Growing up around football royalty, Glass bleeds football brown.

“When I was nine years old my dad started a job as vice president (Peter Glass, VP of finance and administration) with the Calgary Stampeders so I grew up around the game as a kid,” says the George McDougall Mustangs co-head coach. “My father’s been a pretty big influence on me. It’s always been a family tradition for us.”

As a training camp assistant coach with the Stampeders and Dave Dickenson’s Passing Academy, Glass had the honour to cart around the Grey Cup this past April to schools and WestJet.

Also helping with the Airdrie Raiders Football Club, coaching came early to the 35-year-old Glass – immediately after graduating from Dr. E.P. Scarlett High School. For 16 years he’s been reaping the rewards of developing camaraderie and young football minds.

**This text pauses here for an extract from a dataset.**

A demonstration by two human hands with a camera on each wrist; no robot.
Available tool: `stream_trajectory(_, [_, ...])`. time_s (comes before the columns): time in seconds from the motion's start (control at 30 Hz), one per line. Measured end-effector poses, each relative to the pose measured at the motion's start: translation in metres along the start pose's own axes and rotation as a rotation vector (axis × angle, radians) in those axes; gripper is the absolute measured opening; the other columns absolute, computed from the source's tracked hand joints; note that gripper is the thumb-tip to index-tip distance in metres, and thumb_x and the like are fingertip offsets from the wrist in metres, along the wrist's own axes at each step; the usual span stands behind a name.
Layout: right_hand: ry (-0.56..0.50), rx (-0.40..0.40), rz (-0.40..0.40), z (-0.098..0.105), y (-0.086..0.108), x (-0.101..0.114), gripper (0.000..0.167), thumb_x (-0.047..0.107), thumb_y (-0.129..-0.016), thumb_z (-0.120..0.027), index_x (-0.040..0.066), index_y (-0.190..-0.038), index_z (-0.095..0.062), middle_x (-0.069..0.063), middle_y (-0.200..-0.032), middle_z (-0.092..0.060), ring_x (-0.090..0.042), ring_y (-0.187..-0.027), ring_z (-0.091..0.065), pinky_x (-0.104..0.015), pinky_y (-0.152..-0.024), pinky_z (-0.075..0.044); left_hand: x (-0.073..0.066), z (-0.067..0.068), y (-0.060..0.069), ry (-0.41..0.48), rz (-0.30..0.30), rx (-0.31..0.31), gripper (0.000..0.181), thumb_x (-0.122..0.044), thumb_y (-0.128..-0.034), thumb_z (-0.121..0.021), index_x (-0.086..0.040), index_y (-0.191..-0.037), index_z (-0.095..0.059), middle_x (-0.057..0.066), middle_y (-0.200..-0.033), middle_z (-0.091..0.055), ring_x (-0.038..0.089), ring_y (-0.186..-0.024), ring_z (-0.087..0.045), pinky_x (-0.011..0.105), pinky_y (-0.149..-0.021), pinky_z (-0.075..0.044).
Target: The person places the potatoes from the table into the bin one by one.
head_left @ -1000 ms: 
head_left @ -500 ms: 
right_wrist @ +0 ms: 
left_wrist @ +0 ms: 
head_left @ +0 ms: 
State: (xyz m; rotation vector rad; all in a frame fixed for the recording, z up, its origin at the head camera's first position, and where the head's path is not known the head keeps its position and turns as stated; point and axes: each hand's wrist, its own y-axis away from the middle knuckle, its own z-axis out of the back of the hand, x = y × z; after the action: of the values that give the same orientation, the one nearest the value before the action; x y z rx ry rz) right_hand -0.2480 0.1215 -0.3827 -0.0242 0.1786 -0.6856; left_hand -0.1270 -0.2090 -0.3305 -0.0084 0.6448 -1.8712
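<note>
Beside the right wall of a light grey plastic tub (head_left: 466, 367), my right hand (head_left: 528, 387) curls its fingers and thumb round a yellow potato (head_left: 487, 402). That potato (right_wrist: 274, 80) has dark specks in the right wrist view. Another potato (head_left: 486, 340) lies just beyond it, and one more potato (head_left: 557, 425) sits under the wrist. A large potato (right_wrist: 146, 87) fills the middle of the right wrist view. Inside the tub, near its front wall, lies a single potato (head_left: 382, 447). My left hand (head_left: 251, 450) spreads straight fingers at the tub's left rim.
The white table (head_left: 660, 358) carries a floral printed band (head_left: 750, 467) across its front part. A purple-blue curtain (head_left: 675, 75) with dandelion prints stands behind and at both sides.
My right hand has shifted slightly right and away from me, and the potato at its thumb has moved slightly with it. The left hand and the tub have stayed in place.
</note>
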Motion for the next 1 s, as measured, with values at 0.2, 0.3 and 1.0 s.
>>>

“Some of the most unique, fun, outgoing personalities and some of the shyest kids get to come together on the football team. On the first day of school they don’t know each other very well (but) a week later they have 40 or 50 brothers,” says Glass, who is also a part-time DJ and vice-chairman of WestJet’s Proactive Communications Team.

Impressed with both the talent and the mindset of local athletes, Glass takes pleasure in seeing his chess-match-like coaching moves acted out on the field.

“On a very selfish level it’s an absolute blast to be able to challenge myself and to come up with new ways to interpret the sport. Airdrie has such a high level of athletes you can pretty much run a university or pro-style offence and have a lot of fun with it,” says Glass, who will be entwined with the gridiron game for many years to come.

“It’s something I’ve always wanted to be a part of,” he adds. “In fact the older I get the more involved I get.”